Togo: Le gouvernement d'union difficile à accoucher

LOME, 14 juin (XINHUANET) - Les Togolais savent depuis mercredi dernier que c'est l'opposant modéré Edem Kodjo qui est désormais chef de gouvernement mais s'impatientent de connaître les noms des ministres avec lesquels il va travailler, et ce gouvernement d'union nationale semble difficile à accoucher, de l'avis de plusieurs observateurs de la vie politique togolaise à Lomé.

Des tractations intenses auraient été menées par le premier ministre pour sortir une équipe gouvernementale qui soit le moins contestée possible, à en croire des confidences émanant des proches de la Convergence Patriotique Panafricaine (CPP) que dirige M. Kodjo, mais jusqu'à mardi matin les Togolais vivaient le statu quo.

Du côté de l'opposition on n'a noté aucun assouplissement de position quant au boycott de ce gouvernement.

"Il ne sais pas sur quelle base la CDPA (Convention Démocratique des Peuples Africains) peut entrer dans ce gouvernement", a déclaré à la presse le secrétaire général de ce parti, Léopold Gnininvi qui rejoint ainsi la position de maître Yawovi Agboyibo le leader du Comité d'Action pour le Renouveau ( CAR).
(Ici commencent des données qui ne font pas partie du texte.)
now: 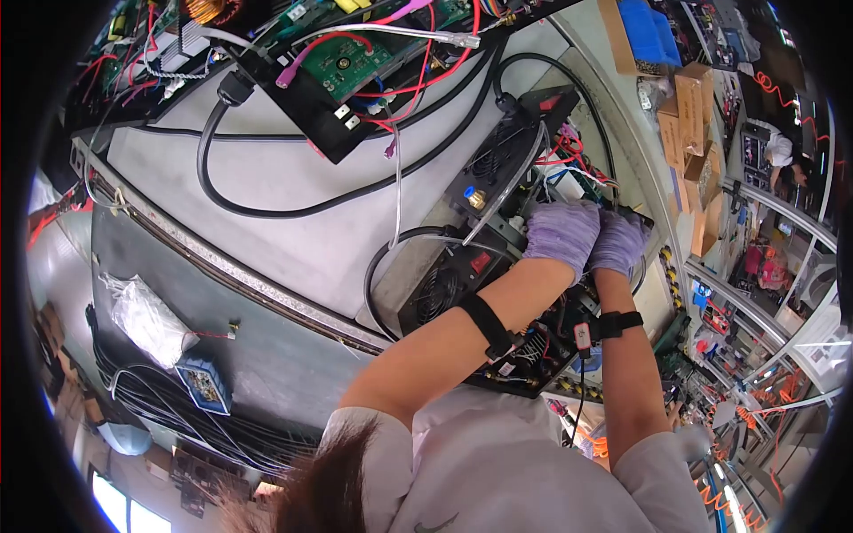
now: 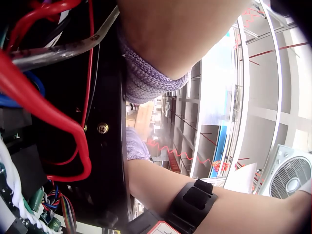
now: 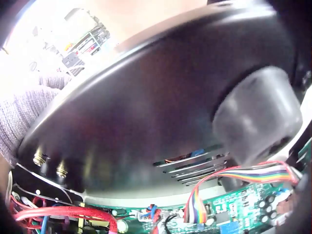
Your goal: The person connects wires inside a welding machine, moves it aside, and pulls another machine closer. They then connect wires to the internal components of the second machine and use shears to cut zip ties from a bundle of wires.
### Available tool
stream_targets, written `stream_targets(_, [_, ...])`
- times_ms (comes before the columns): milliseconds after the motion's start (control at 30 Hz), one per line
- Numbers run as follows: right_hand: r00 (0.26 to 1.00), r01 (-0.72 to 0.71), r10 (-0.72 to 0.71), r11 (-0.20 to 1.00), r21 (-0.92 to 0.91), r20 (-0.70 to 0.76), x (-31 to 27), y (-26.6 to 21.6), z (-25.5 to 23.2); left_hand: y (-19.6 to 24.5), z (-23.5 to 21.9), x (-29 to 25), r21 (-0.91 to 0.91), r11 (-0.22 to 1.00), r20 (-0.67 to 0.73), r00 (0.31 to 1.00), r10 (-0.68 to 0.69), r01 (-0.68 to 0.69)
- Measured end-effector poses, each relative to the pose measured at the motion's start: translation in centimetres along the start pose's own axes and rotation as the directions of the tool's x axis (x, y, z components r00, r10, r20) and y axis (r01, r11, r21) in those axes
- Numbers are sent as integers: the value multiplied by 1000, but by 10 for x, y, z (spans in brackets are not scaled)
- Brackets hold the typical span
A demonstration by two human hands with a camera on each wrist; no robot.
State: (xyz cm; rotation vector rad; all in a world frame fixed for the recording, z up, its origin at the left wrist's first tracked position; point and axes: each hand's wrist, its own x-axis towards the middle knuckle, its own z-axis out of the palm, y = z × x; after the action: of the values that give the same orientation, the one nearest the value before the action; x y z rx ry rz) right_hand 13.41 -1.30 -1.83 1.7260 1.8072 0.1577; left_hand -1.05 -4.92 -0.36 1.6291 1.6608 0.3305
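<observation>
At eleven o'clock, a green board [image 1: 342, 71] is seen; toward two o'clock on the worktop [image 1: 293, 167], a wired chassis's black panel [image 2: 108, 165] is apparently being handled, with care for the red wire [image 2: 48, 110] called for. The left hand [image 1: 563, 233] is angled up rightward, the right hand [image 1: 620, 242] near-upright beside it; fingers are hidden, so neither grip can be told.

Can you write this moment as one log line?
left hand: at open machine | right hand: beside left | gloves: purple | grip: hidden
</observation>
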Motion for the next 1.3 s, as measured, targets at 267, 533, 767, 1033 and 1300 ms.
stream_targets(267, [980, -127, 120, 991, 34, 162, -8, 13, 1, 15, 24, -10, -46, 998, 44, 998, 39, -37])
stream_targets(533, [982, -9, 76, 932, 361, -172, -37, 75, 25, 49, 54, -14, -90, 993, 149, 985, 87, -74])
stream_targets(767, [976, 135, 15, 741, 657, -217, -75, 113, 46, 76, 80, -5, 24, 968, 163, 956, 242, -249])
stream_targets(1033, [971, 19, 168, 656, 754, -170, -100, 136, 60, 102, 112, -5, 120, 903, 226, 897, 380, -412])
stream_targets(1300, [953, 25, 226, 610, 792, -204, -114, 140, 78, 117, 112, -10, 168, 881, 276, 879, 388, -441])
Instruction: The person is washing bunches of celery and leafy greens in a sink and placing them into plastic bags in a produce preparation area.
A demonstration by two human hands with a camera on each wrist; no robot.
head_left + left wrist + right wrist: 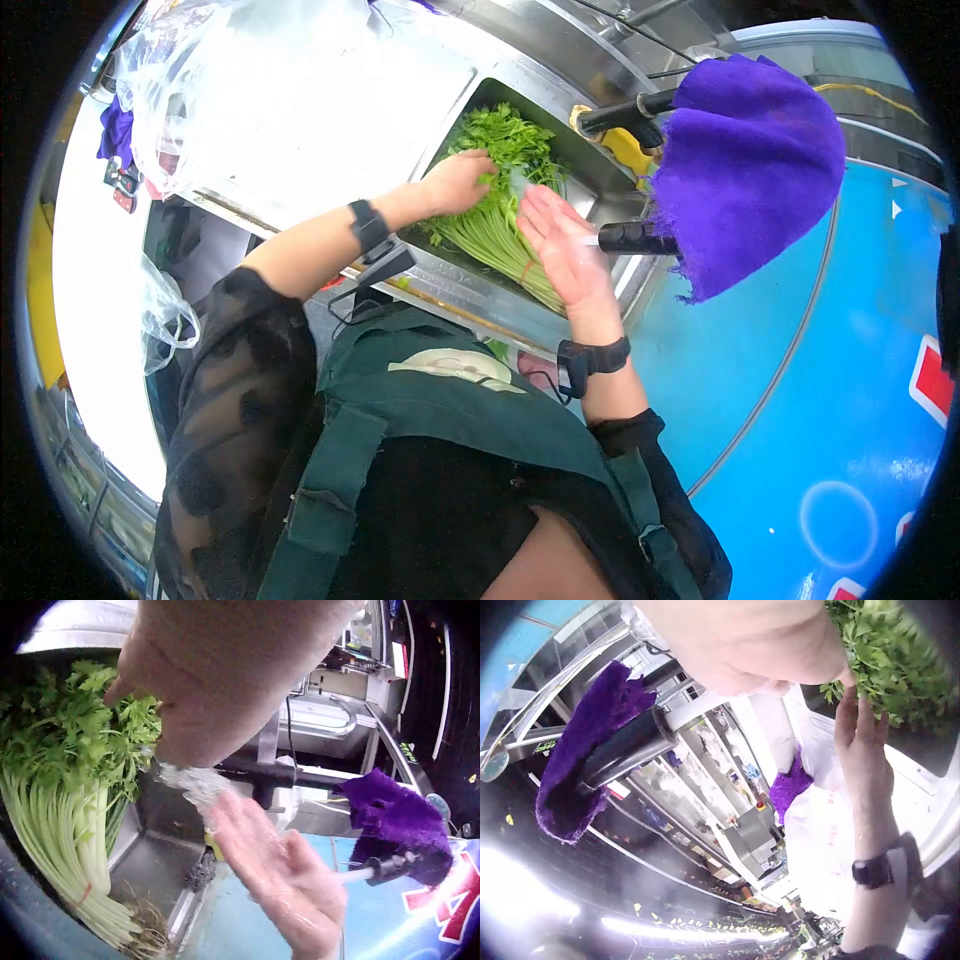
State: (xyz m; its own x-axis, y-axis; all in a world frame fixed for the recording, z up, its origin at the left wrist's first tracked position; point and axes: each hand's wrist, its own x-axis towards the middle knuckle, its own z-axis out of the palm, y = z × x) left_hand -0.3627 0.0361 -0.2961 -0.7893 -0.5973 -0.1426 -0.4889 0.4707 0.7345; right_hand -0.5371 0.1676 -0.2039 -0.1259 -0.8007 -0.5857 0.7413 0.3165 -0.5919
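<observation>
A bunch of leafy celery (510, 225) lies in a metal sink (625, 215), bound low on its pale stalks by a red band (84, 892); its roots show in the left wrist view. Over the leafy end, my left hand (462, 182) rests its fingers on the leaves (900, 660). My right hand (565, 250) is beside the stalks, palm up and fingers extended. Water from a black faucet spout (635, 238) runs across that palm and splashes (199, 784) off the fingertips toward the celery.
A purple cloth (750, 170) hangs over the faucet at the right. Left of the sink is a white worktop (330, 110) with a clear plastic bag (175, 90). A blue surface (780, 400) with red-and-white markings extends on the right. Dark mesh (201, 871) sits by the sink edge.
</observation>
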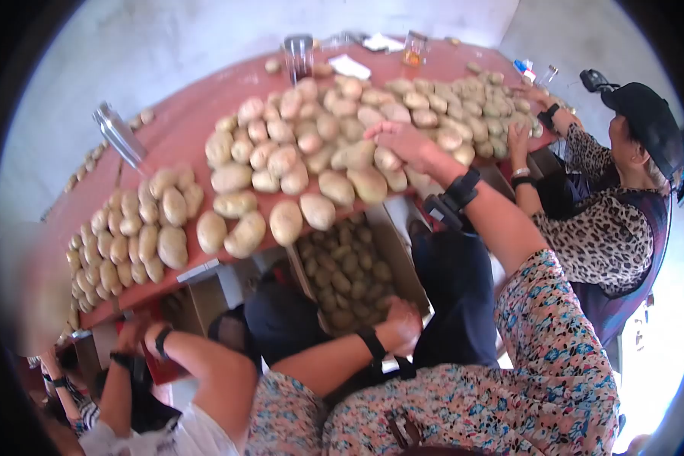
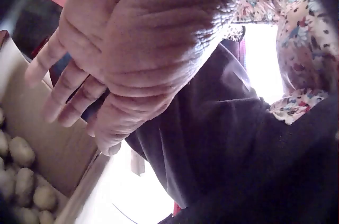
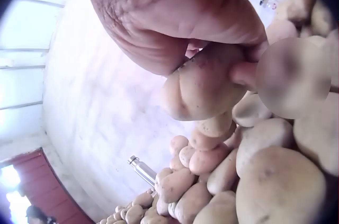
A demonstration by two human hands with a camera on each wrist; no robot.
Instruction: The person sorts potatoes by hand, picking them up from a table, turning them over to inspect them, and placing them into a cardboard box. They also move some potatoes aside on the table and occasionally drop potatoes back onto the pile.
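Potato sorting, partly done. By the tabletop's [image 1: 197,106] left edge lay a sorted heap of potatoes [image 1: 133,232]. Below the near edge stood a cardboard box [image 1: 403,258] already holding many potatoes — the left hand [image 1: 403,323] rested on its rim, fingers [image 2: 63,89] straight and loose, holding nothing. Over the central pile [image 1: 311,144], the right hand [image 1: 403,140] gripped one potato [image 3: 204,86], fingers curled round it. Judging by this large pile — and more toward the far right corner — most sorting remained.
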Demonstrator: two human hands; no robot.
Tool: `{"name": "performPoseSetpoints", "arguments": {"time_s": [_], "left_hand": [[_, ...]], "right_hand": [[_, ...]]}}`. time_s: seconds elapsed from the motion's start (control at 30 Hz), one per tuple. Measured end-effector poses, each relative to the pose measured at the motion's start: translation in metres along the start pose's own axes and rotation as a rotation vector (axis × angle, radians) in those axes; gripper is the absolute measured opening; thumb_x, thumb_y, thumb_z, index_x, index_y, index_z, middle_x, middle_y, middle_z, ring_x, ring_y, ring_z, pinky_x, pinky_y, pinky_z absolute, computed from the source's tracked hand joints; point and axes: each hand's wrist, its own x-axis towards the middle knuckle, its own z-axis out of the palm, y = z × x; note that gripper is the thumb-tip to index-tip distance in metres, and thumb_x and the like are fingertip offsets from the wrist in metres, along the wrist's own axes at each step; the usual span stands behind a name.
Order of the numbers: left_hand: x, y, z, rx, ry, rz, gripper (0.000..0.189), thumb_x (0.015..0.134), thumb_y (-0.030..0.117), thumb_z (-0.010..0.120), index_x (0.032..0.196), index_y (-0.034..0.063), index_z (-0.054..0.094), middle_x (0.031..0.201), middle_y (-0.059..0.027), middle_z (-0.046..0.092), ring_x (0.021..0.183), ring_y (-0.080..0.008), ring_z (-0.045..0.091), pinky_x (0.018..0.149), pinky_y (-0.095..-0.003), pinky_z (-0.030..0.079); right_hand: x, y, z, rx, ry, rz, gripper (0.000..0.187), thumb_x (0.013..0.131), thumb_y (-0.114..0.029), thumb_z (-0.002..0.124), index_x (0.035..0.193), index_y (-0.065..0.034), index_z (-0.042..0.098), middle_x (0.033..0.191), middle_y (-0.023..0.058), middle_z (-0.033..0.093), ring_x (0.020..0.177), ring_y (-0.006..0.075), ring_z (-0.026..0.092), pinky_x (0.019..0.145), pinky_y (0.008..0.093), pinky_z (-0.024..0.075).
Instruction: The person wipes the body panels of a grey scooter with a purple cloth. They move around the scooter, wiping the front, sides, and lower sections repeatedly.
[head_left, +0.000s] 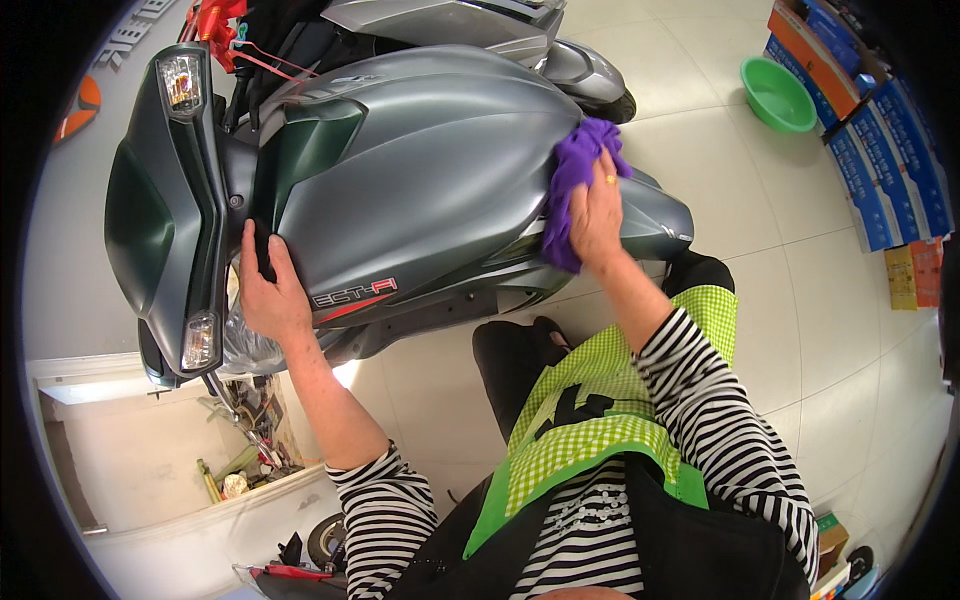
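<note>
A dark grey-green motor scooter (427, 172) stands across the view before me, its handlebar cover (146, 217) at the left and its front mudguard (652, 214) at the right. My left hand (274, 296) rests with spread fingers on the edge of the front panel, below the handlebar cover, and holds nothing. A bunched purple cloth (568, 180) lies under my right hand (598, 217), pressed against the lower end of the panel, just above the mudguard. My right fingers lie over the cloth and partly hide it.
Behind this scooter stands a silver one (465, 34), close beside it. A green plastic basin (778, 94) sits on the tiled floor near stacked blue boxes (889, 161) at the right. Red ribbon (217, 30) hangs at the far handlebar. A doorway (180, 450) opens at lower left.
</note>
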Motion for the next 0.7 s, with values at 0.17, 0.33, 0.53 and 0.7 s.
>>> {"name": "performPoseSetpoints", "arguments": {"time_s": [0.17, 0.33, 0.53, 0.7], "left_hand": [[0.000, 0.001, 0.000, -0.009, -0.001, -0.020, 0.043, 0.095, 0.043, 0.055, 0.132, 0.0227, 0.062, 0.125, -0.0090, 0.067, 0.111, -0.0303, 0.065, 0.089, -0.0370, 0.050], [0.000, 0.002, -0.001, 0.016, -0.002, -0.034, 0.043, 0.095, 0.044, 0.055, 0.132, 0.0232, 0.063, 0.125, -0.0083, 0.067, 0.111, -0.0299, 0.065, 0.089, -0.0365, 0.050], [0.000, 0.001, 0.001, 0.032, 0.020, -0.033, 0.044, 0.094, 0.047, 0.056, 0.131, 0.0253, 0.063, 0.122, -0.0067, 0.068, 0.108, -0.0289, 0.066, 0.087, -0.0368, 0.050], [-0.001, 0.000, 0.003, 0.045, 0.027, -0.049, 0.043, 0.094, 0.051, 0.056, 0.130, 0.0286, 0.064, 0.120, -0.0056, 0.069, 0.106, -0.0292, 0.066, 0.086, -0.0372, 0.051]], "right_hand": [[0.054, 0.063, 0.020, -0.140, -0.061, 0.079, 0.052, 0.100, -0.032, 0.044, 0.133, 0.0079, 0.049, 0.143, 0.0274, 0.044, 0.129, 0.0436, 0.045, 0.109, 0.0460, 0.0363], [0.053, 0.076, 0.027, 0.046, 0.001, 0.280, 0.051, 0.101, -0.032, 0.043, 0.131, 0.0082, 0.051, 0.141, 0.0303, 0.045, 0.129, 0.0447, 0.045, 0.109, 0.0467, 0.0366], [0.010, 0.045, 0.007, 0.003, -0.095, 0.291, 0.046, 0.101, -0.029, 0.043, 0.129, 0.0070, 0.050, 0.143, 0.0309, 0.042, 0.127, 0.0467, 0.044, 0.108, 0.0487, 0.0368], [-0.038, -0.014, -0.013, 0.005, -0.048, 0.117, 0.050, 0.094, -0.021, 0.050, 0.132, 0.0102, 0.042, 0.145, 0.0328, 0.037, 0.125, 0.0498, 0.043, 0.106, 0.0494, 0.0373]]}}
A l'Union des Forces de Changement (UFC), c'est le même "non" assorti du slogan "la lutte doit continuer".

La Coalition des six partis de l'opposition radicale explique sa décision de ne pas prendre part au gouvernement d'union de M. Kodjo, par le fait que ce dernier n'est pas issu d'un consensus, mais surtout par le fait que la partie présidentielle a rejeté en bloc sa plate-forme revendicative d'un certain nombre de garanties qu'elle estime indispensable pour la stabilité d'un tel gouvernement.